Exercise prompt: Restate word for word every line from the top of the data below down through the line that holds "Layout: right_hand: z".
*** Extracted entries Section Begins ***
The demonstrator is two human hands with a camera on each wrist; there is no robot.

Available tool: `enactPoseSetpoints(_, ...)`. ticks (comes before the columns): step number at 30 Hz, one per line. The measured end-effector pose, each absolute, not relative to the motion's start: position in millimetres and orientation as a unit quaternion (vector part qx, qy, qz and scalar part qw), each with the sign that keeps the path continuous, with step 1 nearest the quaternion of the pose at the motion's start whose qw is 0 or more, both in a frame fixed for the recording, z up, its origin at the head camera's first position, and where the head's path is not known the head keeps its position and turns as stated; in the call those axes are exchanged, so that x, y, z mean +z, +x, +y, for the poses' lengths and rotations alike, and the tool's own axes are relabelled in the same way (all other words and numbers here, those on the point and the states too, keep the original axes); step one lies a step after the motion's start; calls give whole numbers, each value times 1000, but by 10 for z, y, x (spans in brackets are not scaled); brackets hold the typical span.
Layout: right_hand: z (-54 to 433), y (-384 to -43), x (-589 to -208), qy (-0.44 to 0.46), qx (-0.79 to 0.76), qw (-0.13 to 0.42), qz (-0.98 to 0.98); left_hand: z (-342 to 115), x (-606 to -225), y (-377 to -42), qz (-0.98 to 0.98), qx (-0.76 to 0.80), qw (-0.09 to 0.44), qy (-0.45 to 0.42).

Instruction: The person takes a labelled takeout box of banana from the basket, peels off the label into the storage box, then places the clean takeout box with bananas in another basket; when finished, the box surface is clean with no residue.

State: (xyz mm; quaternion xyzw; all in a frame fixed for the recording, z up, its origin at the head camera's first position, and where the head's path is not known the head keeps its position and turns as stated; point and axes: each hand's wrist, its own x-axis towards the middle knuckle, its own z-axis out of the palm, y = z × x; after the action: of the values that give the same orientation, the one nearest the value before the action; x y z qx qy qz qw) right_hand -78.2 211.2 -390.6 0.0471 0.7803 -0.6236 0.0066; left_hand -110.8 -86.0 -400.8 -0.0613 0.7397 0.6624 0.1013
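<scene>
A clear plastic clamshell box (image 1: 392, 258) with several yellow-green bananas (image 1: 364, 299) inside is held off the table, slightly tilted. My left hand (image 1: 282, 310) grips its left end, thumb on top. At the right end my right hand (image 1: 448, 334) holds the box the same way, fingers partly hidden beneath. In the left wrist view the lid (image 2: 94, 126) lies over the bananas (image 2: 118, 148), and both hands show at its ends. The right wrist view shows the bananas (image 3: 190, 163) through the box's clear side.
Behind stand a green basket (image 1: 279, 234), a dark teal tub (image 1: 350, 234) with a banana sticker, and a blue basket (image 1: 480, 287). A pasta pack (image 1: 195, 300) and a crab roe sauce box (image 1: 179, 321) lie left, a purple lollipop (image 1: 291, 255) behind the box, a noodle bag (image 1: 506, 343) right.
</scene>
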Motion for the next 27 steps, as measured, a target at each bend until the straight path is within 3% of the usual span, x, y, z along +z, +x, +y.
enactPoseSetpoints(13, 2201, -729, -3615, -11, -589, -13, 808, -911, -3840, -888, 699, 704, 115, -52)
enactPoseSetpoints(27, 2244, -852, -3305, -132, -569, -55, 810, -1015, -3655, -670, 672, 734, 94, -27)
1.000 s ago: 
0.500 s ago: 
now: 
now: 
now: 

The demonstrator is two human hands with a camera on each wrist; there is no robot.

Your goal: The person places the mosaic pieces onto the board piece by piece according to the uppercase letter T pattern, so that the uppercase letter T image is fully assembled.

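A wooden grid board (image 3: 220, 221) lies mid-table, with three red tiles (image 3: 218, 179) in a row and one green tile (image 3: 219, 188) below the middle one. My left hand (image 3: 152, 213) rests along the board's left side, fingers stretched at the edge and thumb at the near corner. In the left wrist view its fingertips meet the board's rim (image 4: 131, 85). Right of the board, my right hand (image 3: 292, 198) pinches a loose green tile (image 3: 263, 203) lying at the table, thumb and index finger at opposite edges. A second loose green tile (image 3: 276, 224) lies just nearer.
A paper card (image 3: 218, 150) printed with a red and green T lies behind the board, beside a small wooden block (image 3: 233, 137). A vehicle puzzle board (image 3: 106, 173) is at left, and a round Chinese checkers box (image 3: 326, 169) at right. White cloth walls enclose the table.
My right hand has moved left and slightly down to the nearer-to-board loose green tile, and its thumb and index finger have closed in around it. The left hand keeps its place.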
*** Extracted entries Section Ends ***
Task solution:
The demonstrator is two human hands with a camera on each wrist; there is no robot.

Available tool: `enactPoseSetpoints(_, ...)`. ticks (comes before the columns): step number at 30 Hz, one per line. The measured end-effector pose, each absolute, not relative to the motion's start: position in millimetres and orientation as a unit quaternion (vector part qx, qy, qz and scalar part qw), each with the sign that keeps the path continuous, with step 1 nearest the quaternion of the pose at the motion's start whose qw is 0 or more, both in a frame fixed for the recording, z up, its origin at the head camera's first position, and where the head's path is not known the head keeps its position and turns as stated; in the call those axes are exchanged, so that x, y, z mean +z, +x, +y, for the poses' lengths and rotations alike, and the tool's own axes are relabelled in the same way (all other words and numbers here, those on the point and the states too, keep the original axes); step one lies a step after the motion's start; calls give whole numbers, each value times 1000, but by 10 for z, y, x (spans in brackets are not scaled); brackets hold the typical span.
Layout: right_hand: z (-54 to 433), y (-384 to -43), x (-589 to -208), qy (-0.44 to 0.46), qx (-0.79 to 0.76), qw (-0.13 to 0.42), qz (-0.98 to 0.98); left_hand: z (-342 to 115), x (-606 to -225), y (-377 to -42), qz (-0.98 to 0.98), qx (-0.76 to 0.80), qw (-0.09 to 0.44), qy (-0.45 to 0.42).

No further output is required for this answer.